# [EXERCISE DESCRIPTION]
All of the data should be output character for character, except the pictures.

# [THE DATA]
------------------------------------------------------------------------

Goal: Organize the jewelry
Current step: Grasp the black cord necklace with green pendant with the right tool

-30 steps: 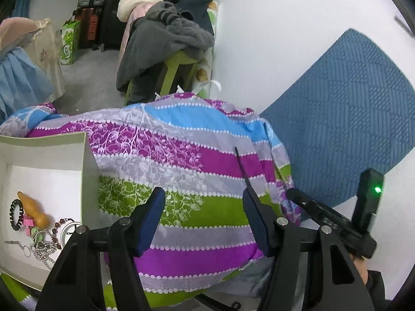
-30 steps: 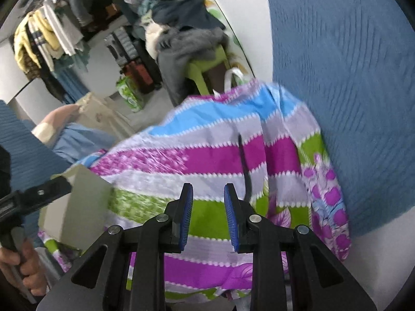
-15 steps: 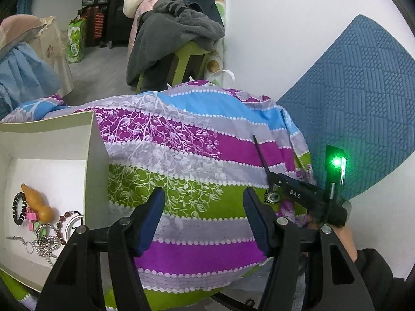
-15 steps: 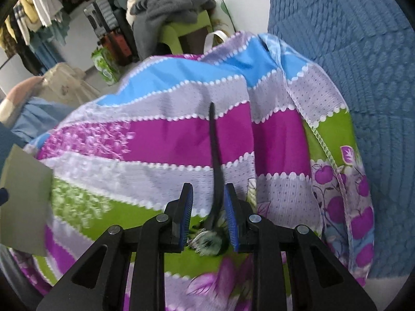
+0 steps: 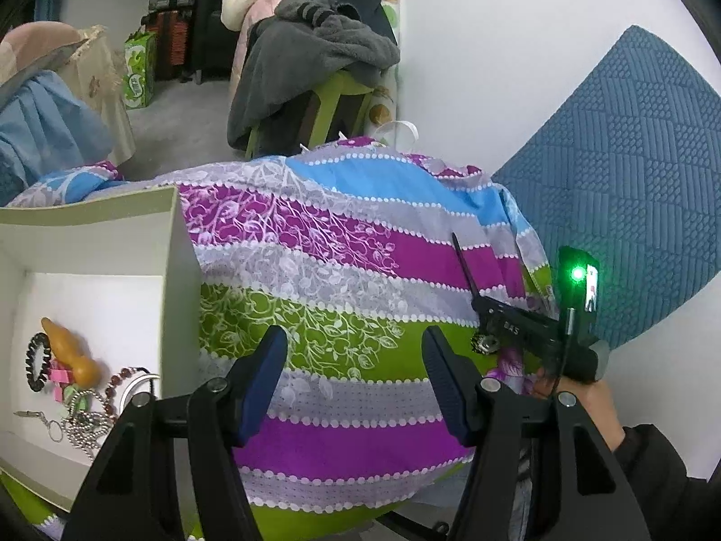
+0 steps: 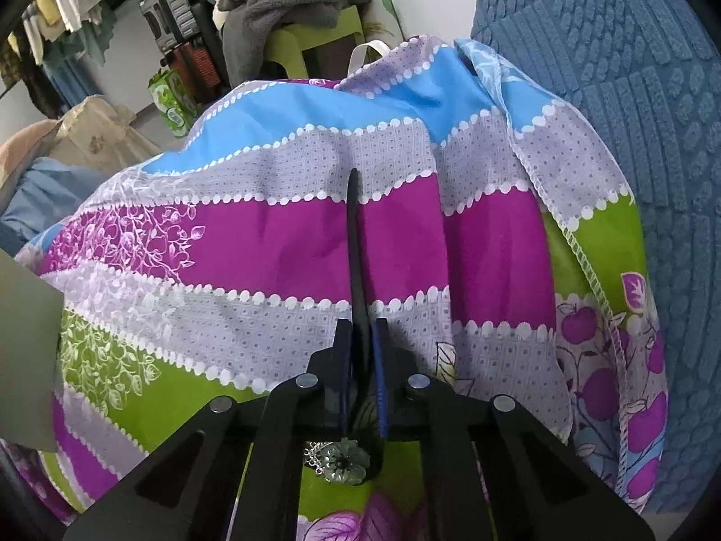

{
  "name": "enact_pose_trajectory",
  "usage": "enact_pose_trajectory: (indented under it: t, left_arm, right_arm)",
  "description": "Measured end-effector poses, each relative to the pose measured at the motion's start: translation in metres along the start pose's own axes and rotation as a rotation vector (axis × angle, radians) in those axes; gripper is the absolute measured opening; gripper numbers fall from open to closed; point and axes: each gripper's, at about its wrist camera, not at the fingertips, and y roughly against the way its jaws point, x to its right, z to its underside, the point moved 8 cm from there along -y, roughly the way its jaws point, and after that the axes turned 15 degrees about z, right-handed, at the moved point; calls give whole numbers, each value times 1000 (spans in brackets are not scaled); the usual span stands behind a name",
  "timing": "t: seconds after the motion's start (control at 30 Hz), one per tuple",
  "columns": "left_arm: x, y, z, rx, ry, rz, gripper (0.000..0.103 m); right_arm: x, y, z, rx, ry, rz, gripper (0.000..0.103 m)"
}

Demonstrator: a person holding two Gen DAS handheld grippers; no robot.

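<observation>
Right claw (image 6: 361, 338) newly around hairpin (image 6: 355, 243)

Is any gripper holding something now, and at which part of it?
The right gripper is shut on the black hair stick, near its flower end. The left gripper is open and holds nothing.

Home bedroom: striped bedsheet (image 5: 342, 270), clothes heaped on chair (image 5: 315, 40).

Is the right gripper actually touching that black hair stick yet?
Touching. In the right wrist view the right gripper has its jaws closed against both sides of the black hair stick, with no gap showing.
</observation>
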Motion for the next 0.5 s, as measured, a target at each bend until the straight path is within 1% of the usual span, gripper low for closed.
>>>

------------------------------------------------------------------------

# [SOLUTION FOR THIS PROBLEM]
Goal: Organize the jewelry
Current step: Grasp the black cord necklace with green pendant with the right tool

-30 steps: 
-30 steps: 
-15 steps: 
-15 steps: 
+0 steps: 
+0 steps: 

{
  "name": "enact_pose_trajectory",
  "usage": "enact_pose_trajectory: (indented under it: t, left_arm, right_arm)",
  "description": "Measured end-effector poses, each relative to the pose measured at the motion's start: translation in metres along the start pose's own axes and rotation as a rotation vector (axis × angle, radians) in those axes; gripper is the absolute measured opening; gripper numbers fall from open to closed; point and axes: each gripper's, at about its wrist camera, not at the fingertips, and y roughly against the way its jaws point, x to its right, z to its underside, the point moved 8 cm from there along -y, roughly the way its jaws point, and after that the axes turned 15 degrees about z, right-handed, at the moved point; calls give whole numbers, each value times 1000 (spans in brackets are not scaled); the usual span stands behind a name",
  "timing": "t: seconds after the motion's start (control at 30 Hz), one per tuple",
  "columns": "left_arm: x, y, z, rx, ry, rz, gripper (0.000..0.103 m); right_arm: x, y, z, rx, ry, rz, gripper (0.000..0.103 m)"
}

Demonstrator: a person holding two Gen DAS handheld grippers; no robot.

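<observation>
Right claw (image 6: 361, 338) newly around hairpin (image 6: 355, 243)

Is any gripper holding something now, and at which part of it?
The right gripper is shut on the black hair stick, near its flower end. The left gripper is open and holds nothing.

Home bedroom: striped bedsheet (image 5: 342, 270), clothes heaped on chair (image 5: 315, 40).

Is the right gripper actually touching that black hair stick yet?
Touching. In the right wrist view the right gripper has its jaws closed against both sides of the black hair stick, with no gap showing.
</observation>
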Motion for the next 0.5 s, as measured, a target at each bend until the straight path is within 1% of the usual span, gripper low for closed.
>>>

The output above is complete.